• [THE PROBLEM]
Return the data below exactly as given, except for the images.

• [GIVEN ENTRIES]
*** Block opens ***

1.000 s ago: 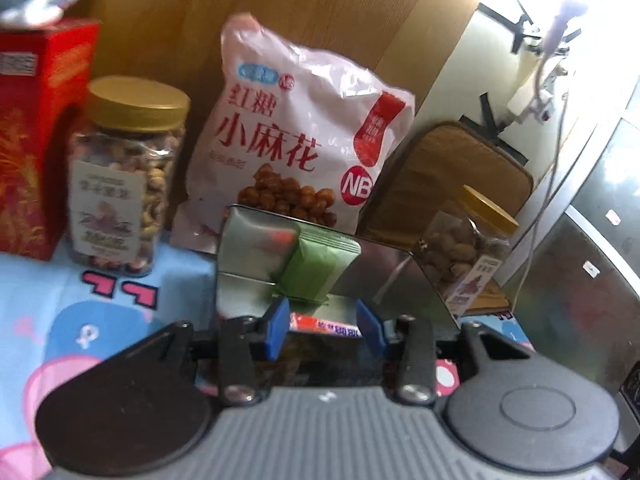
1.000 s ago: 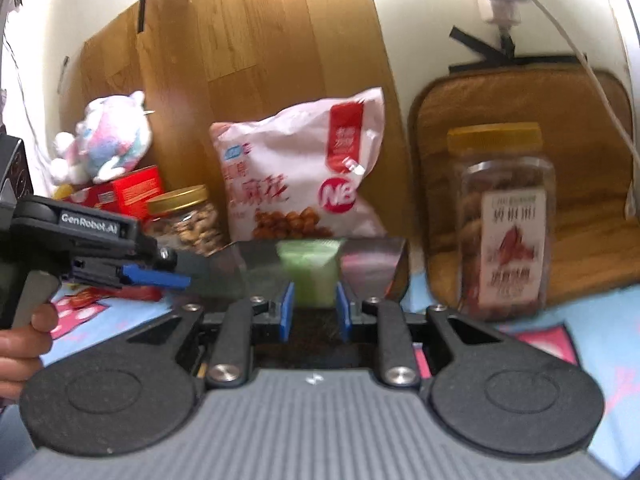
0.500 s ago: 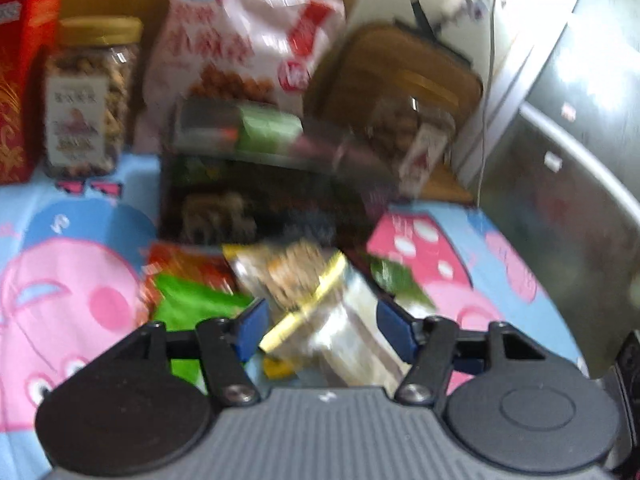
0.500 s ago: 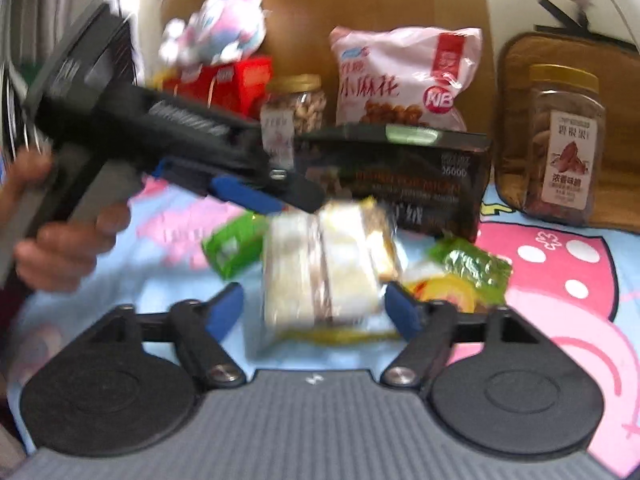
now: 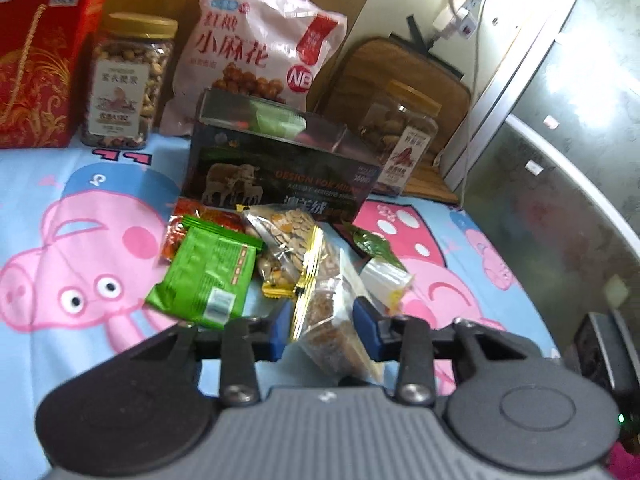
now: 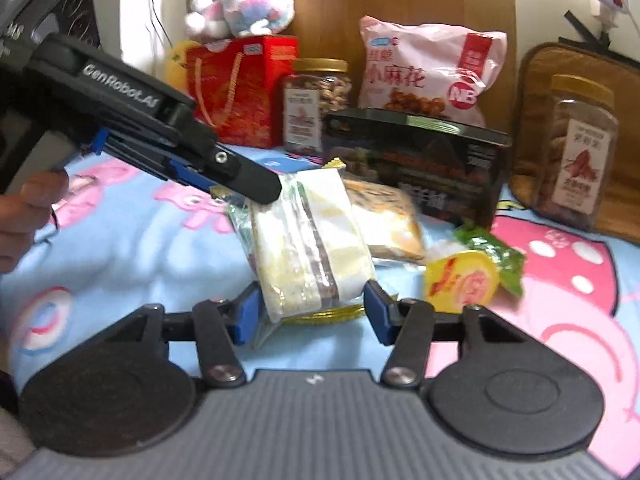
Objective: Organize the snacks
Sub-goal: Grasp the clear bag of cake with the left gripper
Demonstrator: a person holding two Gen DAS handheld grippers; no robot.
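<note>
Two sets of tongs have pulled back from the black box [image 5: 280,168] since a second ago and now sit low over the pile of loose snack packs on the cartoon-pig sheet [image 5: 80,264]. Back then both were up at the box's open top with a pale green pack between their tips; that green pack [image 5: 280,120] now lies inside the box, so I'd say that drop-off is done and this is the next pick. The left tongs [image 5: 322,326] are closing around a clear bag of brown bars [image 5: 332,320], and the blue pads look tight against it, so I'd call it pinched. The right tongs [image 6: 312,310] were spread much wider half a second ago and are closing now, straddling a wrapped sandwich cake [image 6: 308,248]; the left pad touches the wrap, but a small gap shows on the right side, so no real grip yet. In the right view the other tool reaches in from the left, its tip over the far end of that same pile. Still on the sheet: a green packet [image 5: 208,276], a red packet [image 5: 192,220], a bag of seeds [image 5: 288,232] and a yellow roll [image 6: 464,280]. Jars, the pink bag [image 5: 256,48] and the red carton [image 5: 40,64] stand along the back wall. Plenty left to sort, I reckon.
</note>
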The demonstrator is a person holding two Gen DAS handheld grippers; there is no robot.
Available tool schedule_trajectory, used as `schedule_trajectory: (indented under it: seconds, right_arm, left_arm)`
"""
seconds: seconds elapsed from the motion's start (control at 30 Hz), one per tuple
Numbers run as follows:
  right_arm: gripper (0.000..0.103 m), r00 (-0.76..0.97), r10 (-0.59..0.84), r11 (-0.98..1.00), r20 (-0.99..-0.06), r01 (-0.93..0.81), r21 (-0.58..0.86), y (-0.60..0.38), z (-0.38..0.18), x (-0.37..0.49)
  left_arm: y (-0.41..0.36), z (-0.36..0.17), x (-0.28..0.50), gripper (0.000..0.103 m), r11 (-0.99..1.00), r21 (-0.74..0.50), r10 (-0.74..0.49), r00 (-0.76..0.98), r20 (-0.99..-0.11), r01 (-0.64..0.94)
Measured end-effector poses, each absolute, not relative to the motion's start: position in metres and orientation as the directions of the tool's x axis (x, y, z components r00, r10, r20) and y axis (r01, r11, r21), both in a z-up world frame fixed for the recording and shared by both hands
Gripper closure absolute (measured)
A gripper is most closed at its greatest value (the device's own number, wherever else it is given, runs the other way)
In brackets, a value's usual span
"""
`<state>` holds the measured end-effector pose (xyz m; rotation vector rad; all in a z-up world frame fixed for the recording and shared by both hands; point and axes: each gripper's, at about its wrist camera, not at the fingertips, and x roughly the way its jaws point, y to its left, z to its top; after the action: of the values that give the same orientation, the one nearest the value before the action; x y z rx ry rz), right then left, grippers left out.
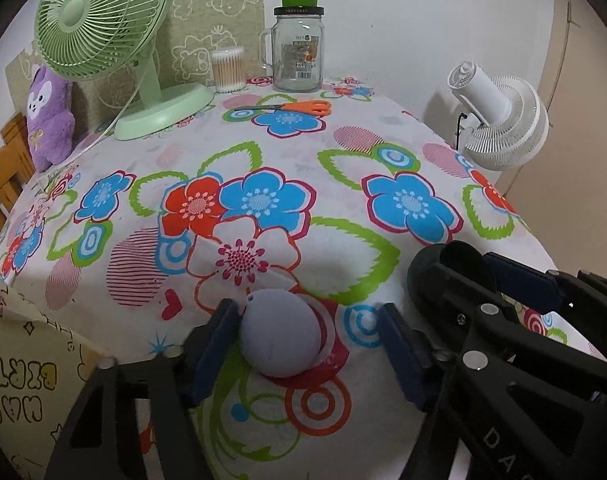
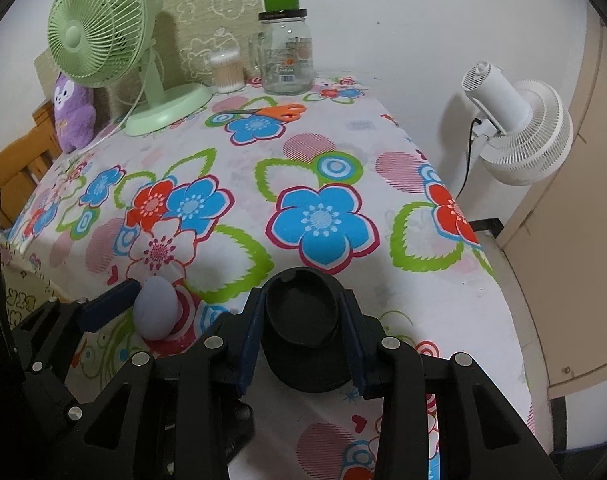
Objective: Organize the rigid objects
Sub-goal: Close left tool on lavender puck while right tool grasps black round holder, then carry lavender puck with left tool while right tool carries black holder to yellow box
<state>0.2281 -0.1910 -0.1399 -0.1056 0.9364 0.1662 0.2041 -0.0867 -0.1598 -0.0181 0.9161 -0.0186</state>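
A pale lavender egg-shaped piece [image 1: 279,332] lies on the flowered tablecloth [image 1: 263,152] near the front edge. My left gripper [image 1: 307,311] is open around it. The left blue pad sits at the egg's side, and the right pad stands well clear of it. In the right wrist view the egg [image 2: 156,308] shows beside one blue left finger [image 2: 111,300]. My right gripper [image 2: 302,298] is shut on a black round cup [image 2: 303,332], with a blue pad pressed on each side of it. From the left wrist view, that right gripper [image 1: 475,268] and the black cup [image 1: 435,268] are just right of the egg.
At the back stand a green desk fan [image 1: 99,24], a box of cotton swabs [image 1: 227,68] and a glass jar with a green lid [image 1: 297,52]. Orange scissors [image 1: 299,107] lie before the jar. A purple plush [image 1: 49,116] sits far left; a white fan [image 1: 503,120] is beyond the right edge.
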Motion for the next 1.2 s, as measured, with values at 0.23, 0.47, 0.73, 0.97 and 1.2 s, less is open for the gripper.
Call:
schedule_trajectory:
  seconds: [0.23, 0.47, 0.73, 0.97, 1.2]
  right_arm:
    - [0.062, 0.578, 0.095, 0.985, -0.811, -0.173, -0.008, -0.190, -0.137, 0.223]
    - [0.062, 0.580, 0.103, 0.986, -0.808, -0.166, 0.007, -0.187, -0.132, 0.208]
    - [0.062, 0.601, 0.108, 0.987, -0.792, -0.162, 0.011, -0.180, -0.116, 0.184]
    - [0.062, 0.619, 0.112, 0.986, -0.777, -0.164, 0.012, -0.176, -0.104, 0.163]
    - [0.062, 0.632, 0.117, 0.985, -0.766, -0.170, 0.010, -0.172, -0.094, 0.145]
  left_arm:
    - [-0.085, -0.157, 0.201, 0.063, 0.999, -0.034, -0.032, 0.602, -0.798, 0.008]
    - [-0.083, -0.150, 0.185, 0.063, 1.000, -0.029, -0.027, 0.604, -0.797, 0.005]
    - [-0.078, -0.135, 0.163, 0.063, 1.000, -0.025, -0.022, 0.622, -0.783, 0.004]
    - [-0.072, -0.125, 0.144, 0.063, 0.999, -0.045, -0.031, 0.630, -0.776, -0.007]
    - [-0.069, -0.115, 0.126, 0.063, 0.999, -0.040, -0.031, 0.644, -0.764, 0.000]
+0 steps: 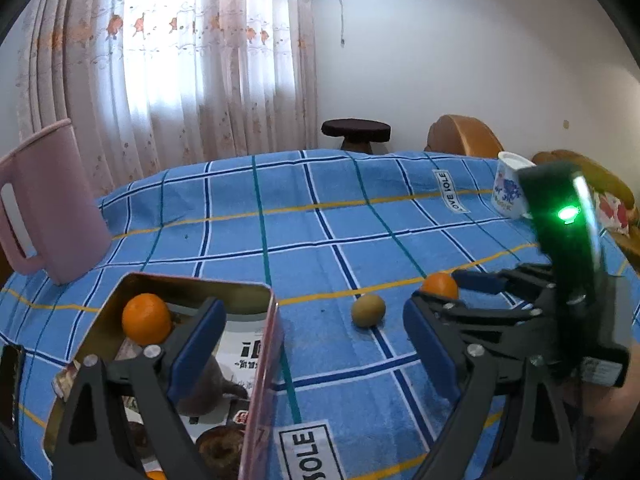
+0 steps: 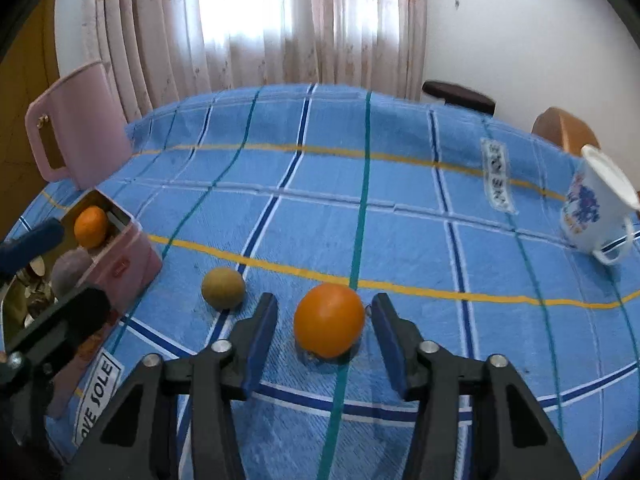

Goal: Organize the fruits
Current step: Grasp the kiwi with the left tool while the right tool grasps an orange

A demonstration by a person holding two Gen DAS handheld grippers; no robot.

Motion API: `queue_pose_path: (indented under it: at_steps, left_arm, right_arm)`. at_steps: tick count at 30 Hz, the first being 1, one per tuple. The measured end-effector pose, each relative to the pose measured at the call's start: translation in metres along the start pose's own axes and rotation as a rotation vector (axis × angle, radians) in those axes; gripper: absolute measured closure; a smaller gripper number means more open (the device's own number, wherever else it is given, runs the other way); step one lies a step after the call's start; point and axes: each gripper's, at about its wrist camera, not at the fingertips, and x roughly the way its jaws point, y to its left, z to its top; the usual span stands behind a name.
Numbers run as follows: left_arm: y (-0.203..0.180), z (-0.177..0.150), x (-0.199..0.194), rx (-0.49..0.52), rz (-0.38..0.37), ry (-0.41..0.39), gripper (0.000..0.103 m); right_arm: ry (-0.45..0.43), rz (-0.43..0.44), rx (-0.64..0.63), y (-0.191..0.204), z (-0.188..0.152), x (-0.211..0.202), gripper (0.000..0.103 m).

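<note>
Holding 1 orange [image 1: 146, 319], tin [image 1: 262, 360].

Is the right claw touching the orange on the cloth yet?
Apart. The right wrist view shows blue cloth between the orange and each pad of the right claw.

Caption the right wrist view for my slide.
Right gripper open around round orange fruit on blue checked tablecloth.

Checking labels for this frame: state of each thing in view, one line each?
Left gripper: open, empty, one finger over the tin.
Right gripper: open around the loose orange, pads not touching.
Tin: open, holds an orange.
Green-brown fruit: loose on the cloth.
Pink jug: upright.
Cup: upright.
</note>
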Motion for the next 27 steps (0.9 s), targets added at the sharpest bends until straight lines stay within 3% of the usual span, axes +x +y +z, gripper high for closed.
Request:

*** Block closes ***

• [EXERCISE OUTPUT]
1.000 s ago: 
1.000 s ago: 
0.500 s ago: 
0.500 s ago: 
now: 
now: 
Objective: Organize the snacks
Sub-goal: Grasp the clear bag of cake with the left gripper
Demonstrator: a person holding two Gen DAS handheld grippers; no robot.
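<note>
Two sets of tongs have pulled back from the black box [image 5: 280,168] since a second ago and now sit low over the pile of loose snack packs on the cartoon-pig sheet [image 5: 80,264]. Back then both were up at the box's open top with a pale green pack between their tips; that green pack [image 5: 280,120] now lies inside the box, so I'd say that drop-off is done and this is the next pick. The left tongs [image 5: 322,326] are closing around a clear bag of brown bars [image 5: 332,320], and the blue pads look tight against it, so I'd call it pinched. The right tongs [image 6: 312,310] were spread much wider half a second ago and are closing now, straddling a wrapped sandwich cake [image 6: 308,248]; the left pad touches the wrap, but a small gap shows on the right side, so no real grip yet. In the right view the other tool reaches in from the left, its tip over the far end of that same pile. Still on the sheet: a green packet [image 5: 208,276], a red packet [image 5: 192,220], a bag of seeds [image 5: 288,232] and a yellow roll [image 6: 464,280]. Jars, the pink bag [image 5: 256,48] and the red carton [image 5: 40,64] stand along the back wall. Plenty left to sort, I reckon.
</note>
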The demonstrator is a person holding two Gen DAS handheld grippers; there is no robot.
Available tool schedule_trajectory, used as `schedule_trajectory: (indented under it: seconds, right_arm, left_arm)`
"""
seconds: seconds elapsed from the motion's start (control at 30 Hz), one per tuple
Numbers run as follows:
  right_arm: gripper (0.000..0.103 m), r00 (-0.76..0.97), r10 (-0.59..0.84), r11 (-0.98..1.00), r20 (-0.99..-0.06), r01 (-0.93..0.81), r21 (-0.58..0.86), y (-0.60..0.38), z (-0.38..0.18), x (-0.37..0.49)
  left_arm: y (-0.41..0.36), z (-0.36..0.17), x (-0.28..0.50), gripper (0.000..0.103 m), r11 (-0.99..1.00), r21 (-0.74..0.50), r10 (-0.74..0.49), r00 (-0.76..0.98), r20 (-0.99..-0.11), r01 (-0.64..0.94)
Measured end-effector poses, each absolute, not relative to the motion's start: position in metres and orientation as the directions of the tool's x axis (x, y, z components r00, r10, r20) and y axis (r01, r11, r21), both in a z-up world frame fixed for the recording and shared by both hands
Gripper closure absolute (measured)
A gripper is most closed at its greatest value (the device's own number, wherever else it is given, runs the other way)
In brackets, a value's usual span
"""
`<state>` holds the measured end-effector pose (xyz m; rotation vector rad; all in a z-up world frame fixed for the recording and shared by both hands; point and axes: each gripper's, at about its wrist camera, not at the fingertips, and x roughly the way its jaws point, y to its left, z to its top; after the action: of the values that give the same orientation, the one nearest the value before the action; x y z rx ry rz), right then left, grippers left out.
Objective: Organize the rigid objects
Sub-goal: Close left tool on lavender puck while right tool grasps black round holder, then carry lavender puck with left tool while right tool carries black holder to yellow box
<state>0.2281 -0.1910 -0.1399 -0.1056 0.9364 0.1662 0.2041 -0.0867 -0.1598 -0.0181 0.9161 -0.0186</state>
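A pale lavender egg-shaped piece [image 1: 279,332] lies on the flowered tablecloth [image 1: 263,152] near the front edge. My left gripper [image 1: 307,311] is open around it. The left blue pad sits at the egg's side, and the right pad stands well clear of it. In the right wrist view the egg [image 2: 156,308] shows beside one blue left finger [image 2: 111,300]. My right gripper [image 2: 302,298] is shut on a black round cup [image 2: 303,332], with a blue pad pressed on each side of it. From the left wrist view, that right gripper [image 1: 475,268] and the black cup [image 1: 435,268] are just right of the egg.
At the back stand a green desk fan [image 1: 99,24], a box of cotton swabs [image 1: 227,68] and a glass jar with a green lid [image 1: 297,52]. Orange scissors [image 1: 299,107] lie before the jar. A purple plush [image 1: 49,116] sits far left; a white fan [image 1: 503,120] is beyond the right edge.
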Motion for the next 1.2 s, as measured, with values at 0.23, 0.47, 0.73, 0.97 and 1.2 s, less is open for the gripper.
Call:
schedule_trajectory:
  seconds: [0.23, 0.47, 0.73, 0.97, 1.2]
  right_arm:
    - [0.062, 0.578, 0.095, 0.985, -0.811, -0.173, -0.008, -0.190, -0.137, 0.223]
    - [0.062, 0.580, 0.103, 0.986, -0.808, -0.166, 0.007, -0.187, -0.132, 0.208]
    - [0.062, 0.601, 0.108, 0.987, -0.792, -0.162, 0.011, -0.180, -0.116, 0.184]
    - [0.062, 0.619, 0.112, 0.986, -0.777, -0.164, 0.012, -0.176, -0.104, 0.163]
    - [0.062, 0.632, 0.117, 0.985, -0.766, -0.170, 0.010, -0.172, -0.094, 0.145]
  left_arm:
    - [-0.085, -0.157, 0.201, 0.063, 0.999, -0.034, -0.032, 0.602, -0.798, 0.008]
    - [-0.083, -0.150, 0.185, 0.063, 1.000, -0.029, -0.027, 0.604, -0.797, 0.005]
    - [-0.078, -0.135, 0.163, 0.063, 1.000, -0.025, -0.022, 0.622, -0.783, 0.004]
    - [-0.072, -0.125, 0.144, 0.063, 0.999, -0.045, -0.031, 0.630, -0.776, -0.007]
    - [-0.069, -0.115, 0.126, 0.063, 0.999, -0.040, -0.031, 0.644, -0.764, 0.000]
+0 steps: 
+0 steps: 

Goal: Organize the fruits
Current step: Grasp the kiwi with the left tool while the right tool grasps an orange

A demonstration by a person holding two Gen DAS handheld grippers; no robot.

Motion API: `queue_pose_path: (indented under it: at_steps, left_arm, right_arm)`. at_steps: tick count at 30 Hz, the first being 1, one per tuple. The measured end-effector pose, each relative to the pose measured at the call's start: translation in metres along the start pose's own axes and rotation as a rotation vector (axis × angle, radians) in those axes; gripper: absolute measured closure; a smaller gripper number means more open (the device's own number, wherever else it is given, runs the other way); step one lies a step after the call's start; point and axes: each gripper's, at about its wrist camera, not at the fingertips, and x roughly the way its jaws point, y to its left, z to its top; the usual span stands behind a name.
Numbers run as follows: left_arm: y (-0.203..0.180), z (-0.177..0.150), x (-0.199..0.194), rx (-0.49..0.52), rz (-0.38..0.37), ry (-0.41..0.39), gripper (0.000..0.103 m); right_arm: ry (-0.45..0.43), rz (-0.43..0.44), rx (-0.64..0.63), y (-0.191..0.204), z (-0.188..0.152), x (-0.211..0.202), gripper (0.000..0.103 m).

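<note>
Holding 1 orange [image 1: 146, 319], tin [image 1: 262, 360].

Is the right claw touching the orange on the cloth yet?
Apart. The right wrist view shows blue cloth between the orange and each pad of the right claw.

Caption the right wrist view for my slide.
Right gripper open around round orange fruit on blue checked tablecloth.

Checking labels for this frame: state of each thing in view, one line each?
Left gripper: open, empty, one finger over the tin.
Right gripper: open around the loose orange, pads not touching.
Tin: open, holds an orange.
Green-brown fruit: loose on the cloth.
Pink jug: upright.
Cup: upright.
</note>
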Motion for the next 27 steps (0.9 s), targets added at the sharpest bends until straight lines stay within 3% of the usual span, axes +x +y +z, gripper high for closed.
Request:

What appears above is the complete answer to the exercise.